» **Data supplied**
▬▬▬▬▬▬▬▬▬▬

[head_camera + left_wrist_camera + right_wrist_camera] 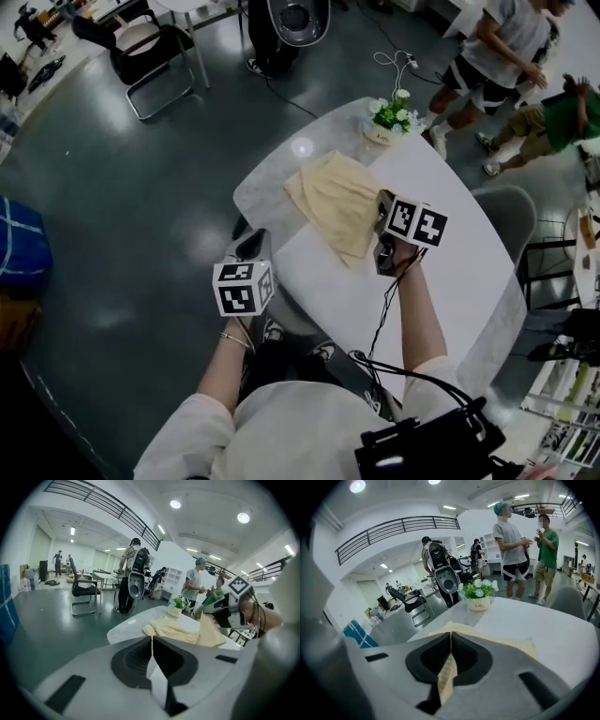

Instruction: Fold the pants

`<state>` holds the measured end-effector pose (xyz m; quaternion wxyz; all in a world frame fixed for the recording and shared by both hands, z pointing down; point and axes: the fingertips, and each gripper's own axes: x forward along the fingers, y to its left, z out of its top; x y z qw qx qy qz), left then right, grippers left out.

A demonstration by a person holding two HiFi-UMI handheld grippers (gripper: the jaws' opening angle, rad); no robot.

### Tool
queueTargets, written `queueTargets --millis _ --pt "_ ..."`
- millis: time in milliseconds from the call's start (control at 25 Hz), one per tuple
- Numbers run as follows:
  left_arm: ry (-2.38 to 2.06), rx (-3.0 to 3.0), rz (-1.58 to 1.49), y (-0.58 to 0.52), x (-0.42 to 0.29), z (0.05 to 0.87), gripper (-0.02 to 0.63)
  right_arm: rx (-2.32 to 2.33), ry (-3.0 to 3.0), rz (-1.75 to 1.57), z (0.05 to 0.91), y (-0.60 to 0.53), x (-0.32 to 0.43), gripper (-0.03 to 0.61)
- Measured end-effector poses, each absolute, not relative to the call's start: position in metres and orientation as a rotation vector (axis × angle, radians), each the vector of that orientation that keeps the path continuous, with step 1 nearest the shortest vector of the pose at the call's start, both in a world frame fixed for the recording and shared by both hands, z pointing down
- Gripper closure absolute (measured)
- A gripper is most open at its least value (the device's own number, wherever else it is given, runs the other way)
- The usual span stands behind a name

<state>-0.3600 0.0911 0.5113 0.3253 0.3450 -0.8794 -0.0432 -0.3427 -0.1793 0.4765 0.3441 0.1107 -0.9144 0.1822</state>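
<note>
On the white oval desk (450, 281): pale yellow fabric pants (336, 195), loosely folded, lying mid-desk near a small white flower pot (382, 131). Right claw (382, 208) is clamped on the pants' near edge, fabric pinched between its jaws, edge raised off the desk. Left claw (251, 244) has its jaws together with nothing in them, off the desk's left rim, clear of the pants.

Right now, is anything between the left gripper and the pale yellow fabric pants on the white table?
Nothing visible: only bare white oval table lies between the left gripper and the pale yellow pants. The small white flower pot stands beyond them.
</note>
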Motion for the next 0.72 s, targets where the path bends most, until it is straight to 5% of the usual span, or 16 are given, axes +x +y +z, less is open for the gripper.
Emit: queueTargets --millis 160,200,240,720 --pt "-2.306 0.864 -0.126 0.124 -0.383 0.523 0.600 0.179 -2.480 0.568 0.467 -0.137 -0.438 0.545" --pt "-2.303 0.855 -0.131 0.129 -0.388 0.527 0.600 0.186 -2.508 0.595 0.464 -0.133 -0.457 0.411" --pt "-2.298 0.851 -0.137 0.133 -0.392 0.531 0.600 0.211 -2.526 0.611 0.462 -0.135 -0.469 0.342" --pt "-2.249 0.927 -0.147 0.120 -0.398 0.553 0.600 0.415 -2.467 0.583 0.504 -0.170 -0.414 0.403"
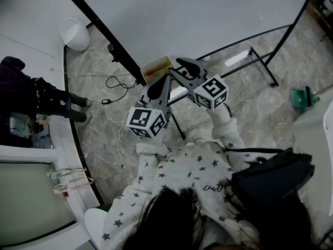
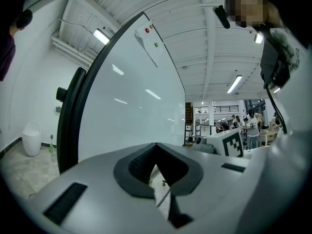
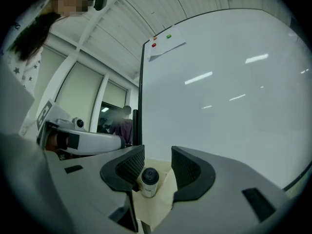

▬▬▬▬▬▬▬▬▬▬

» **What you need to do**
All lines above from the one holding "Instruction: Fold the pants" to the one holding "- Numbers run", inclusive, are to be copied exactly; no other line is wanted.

» **Reply**
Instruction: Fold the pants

`<state>` holds the measured end-effector pose (xyz m; quaternion wxyz; all in a world frame fixed for the recording and shared by both hands, z pointing down; point and axes: the fingertips, and each gripper's own axes: x forward along the fingers, y to its left, z out of its top; x y z qw qx qy qz), left then right, grippers left out.

A demonstration by a person holding two HiFi-UMI handheld grippers (gripper: the jaws' opening angle, rad); no robot.

### Tool
queueTargets, written `queueTargets --millis _ --pt "_ ..."`
- millis: time in milliseconds from the call's start (control at 25 Hz), one per tuple
- Numbers run as follows:

With this, the answer is done.